The goal of every pregnant woman and her doctor is the birth of a healthy baby.  Most babies are normal and healthy. However, 2-3% of babies are born with some type of birth (congenital) defect or genetic condition. Prenatal counseling can help you learn whether your baby may be at increased risk for having a genetic disorder or birth defect and assist you in making decision regarding available testing options. Further aims of counseling are:

  • To describe in detail the nature, capabilities, and risks of prenatal diagnostic procedures
  • To assist couples in making appropriate decision regarding available testing and screening options

Prenatal counseling may identify those couples with an increased risk of having a child with a birth defect or genetic disorder and help them understand the nature of the condition, the inheritance, and the chance of occurrence or recurrence.
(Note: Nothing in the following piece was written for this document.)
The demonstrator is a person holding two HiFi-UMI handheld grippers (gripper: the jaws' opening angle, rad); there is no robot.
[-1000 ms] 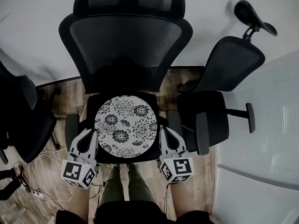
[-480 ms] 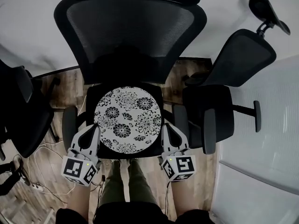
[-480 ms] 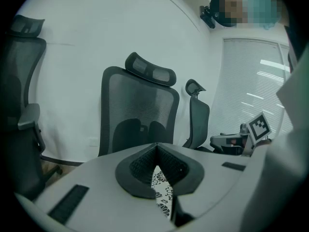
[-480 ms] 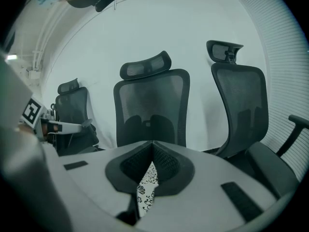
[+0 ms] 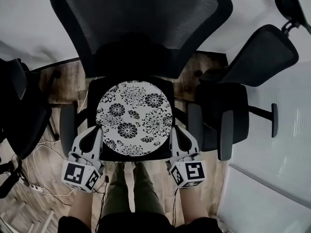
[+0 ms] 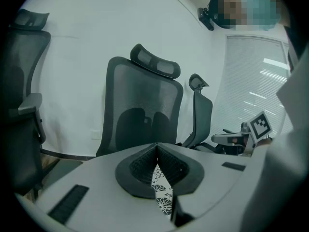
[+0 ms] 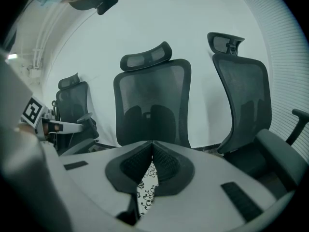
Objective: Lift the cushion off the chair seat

Prenatal counseling will also assist couples in making decision about various screening or testing options in the pregnancy.

Prenatal counseling is recommended for:

  • Pregnant women 35 years or older, or any woman interested in learning more about screening or testing options during pregnancy 
  • Couples with a previous child, or other family member, with a genetic disorder, birth defect, or mental retardation 
  • Couples who are known to carry abnormal chromosomes or genes 
  • Women who have abnormal results of screening tests in pregnancy 
  • Pregnant women who have been exposed to agents with a potential for causing birth defects (teratogens)
  • Couples with unexplained repeated miscarriages , stillbirths, or infant deaths 
  • Pregnant women who have a fetal abnormality detected by ultrasound 
  • History of infertility of unknown cause
  • Increased risk for specific inherited conditions, based on ethnic background

If the analysis provided by prenatal counseling reveals that you are a candidate for a more detailed genetic counseling, we will refer you to a genetic counselor who will ask you for detailed medical and family history information to find out whether your future children may be at increased risk for a problem, to explain these risks and indicate what testing options are available to detect or rule out the condition.